L’incubo era incominciato nel 2015 per il gestore di un bar molto conosciuto a Borgo San Dalmazzo. “Ti conviene pagare, siamo pericolosi” era la minaccia di G.P., un pregiudicato 26enne di origini calabresi, che nell’arco di alcuni mesi aveva continuato a estorcere somme ingenti somme di denaro al titolare dell’esercizio commerciale. A istigare il giovane, residente a Revello, sarebbe stata la ex proprietaria del bar, 46enne incensurata, che vantava inesistenti crediti nei confronti di chi aveva rilevato l’attività.

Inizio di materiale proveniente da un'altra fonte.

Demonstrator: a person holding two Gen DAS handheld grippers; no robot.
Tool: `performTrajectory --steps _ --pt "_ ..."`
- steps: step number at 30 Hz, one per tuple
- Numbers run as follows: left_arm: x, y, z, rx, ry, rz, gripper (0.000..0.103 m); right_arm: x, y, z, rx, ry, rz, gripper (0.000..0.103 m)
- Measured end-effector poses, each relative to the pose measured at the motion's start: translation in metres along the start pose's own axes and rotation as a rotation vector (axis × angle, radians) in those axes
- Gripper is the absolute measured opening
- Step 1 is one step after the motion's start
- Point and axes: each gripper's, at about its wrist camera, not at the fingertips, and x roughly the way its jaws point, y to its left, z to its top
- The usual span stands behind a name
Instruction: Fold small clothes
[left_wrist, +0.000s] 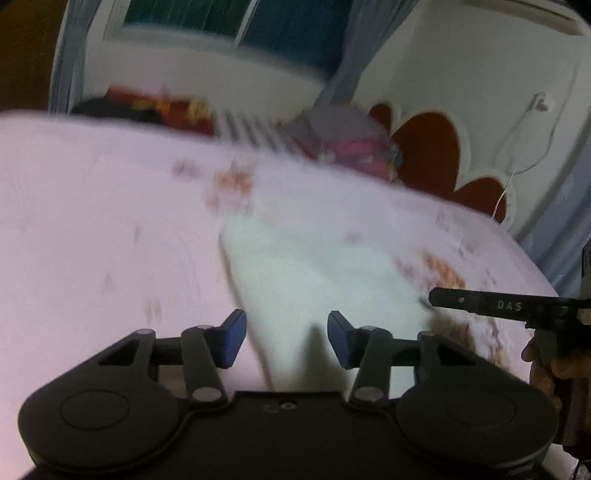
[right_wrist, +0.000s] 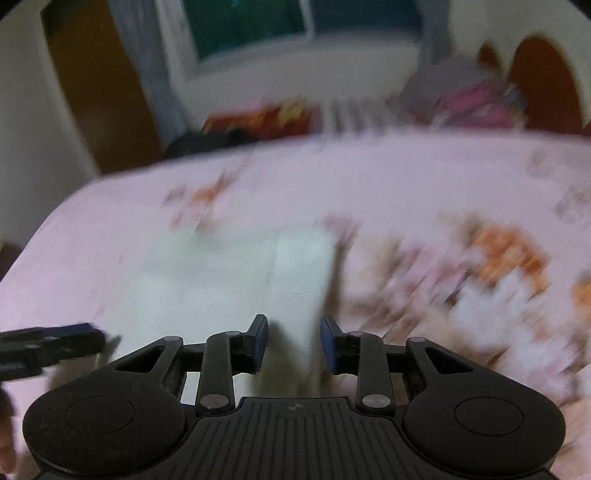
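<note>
A small white cloth (left_wrist: 317, 269) lies flat on a pink flowered bedsheet (left_wrist: 92, 221); it also shows in the right wrist view (right_wrist: 229, 280). My left gripper (left_wrist: 286, 338) is open, its blue pads apart just above the cloth's near edge. My right gripper (right_wrist: 293, 345) is open over the cloth's near right corner. The right gripper's finger shows from the side in the left wrist view (left_wrist: 480, 304), at the cloth's right edge. The left gripper's finger shows in the right wrist view (right_wrist: 51, 341), at the cloth's left edge. Both views are blurred.
The bedsheet (right_wrist: 424, 177) covers a bed. A pile of pink and grey clothes (left_wrist: 347, 144) lies at the far side by a red and white headboard (left_wrist: 428, 147). A window (right_wrist: 258, 26) and curtains stand behind. A red patterned item (right_wrist: 266, 114) lies beyond the bed.
</note>
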Motion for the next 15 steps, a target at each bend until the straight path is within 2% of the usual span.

Tra marzo e ottobre 2015 il calabrese era riuscito a farsi consegnare 8.500 euro, in un caso arrivando a minacciare la sua vittima con una pistola. Qualcosa però era giunto alle orecchie dei Carabinieri di Borgo San Dalmazzo, che avevano deciso di appurare se dietro a quelle voci di paese ci fosse un autentico racket: dopo un mese di attività investigative, i militari dell’Arma coordinati dal tenente Alberto Calabria e dal maresciallo Marco Dainese avevano così portato a compimento l’Operazione ‘Pizzo’ con l’arresto dell'estorsore, colto in flagrante, e della presunta mandante, oltre alle denunce a carico di altri tre componenti di questo autentico sodalizio criminale.

L’inquietante vicenda però ha avuto un seguito sul quale si è pronunciato oggi il tribunale di Cuneo. Nel marzo del 2017, infatti, due giovani clienti del bar avrebbero avvicinato il gestore per convincerlo a ritirare la sua denuncia: “Ho sentito da un amico che i calabresi di Torino sono molto arrabbiati” gli era stato riferito sibillinamente, secondo la testimonianza resa all’epoca dalla ex moglie dell’uomo.

Tanto è bastato, dopo la segnalazione dell’episodio ai Carabinieri, per far finire sotto processo con l’accusa tentata estorsione D.I. e B.A., quest’ultimo già condannato in passato per ricettazione. La ex compagna del barista ha affermato in aula di non aver ricevuto pressioni o intimidazioni dirette, ma ha anche ammesso di credere che il marito non le dicesse tutto, e di aver temuto per sé e per sua figlia piccola dopo la denuncia: “Ero spaventata, ho vissuto un anno nella paura”.

Anche il barista aveva riferito ai Carabinieri di essere più preoccupato per la vicenda nel suo complesso che per quel singolo episodio, minimizzandone la portata. Il giudice Sandro Cavallo, tuttavia, pur derubricando le accuse a tentata violenza privata ha ritenuto che gli elementi del reato ci fossero. Per D.I. questo è valso la condanna a tre mesi di reclusione più sei di libertà vigilata, per B.A. a una pena di quattro mesi.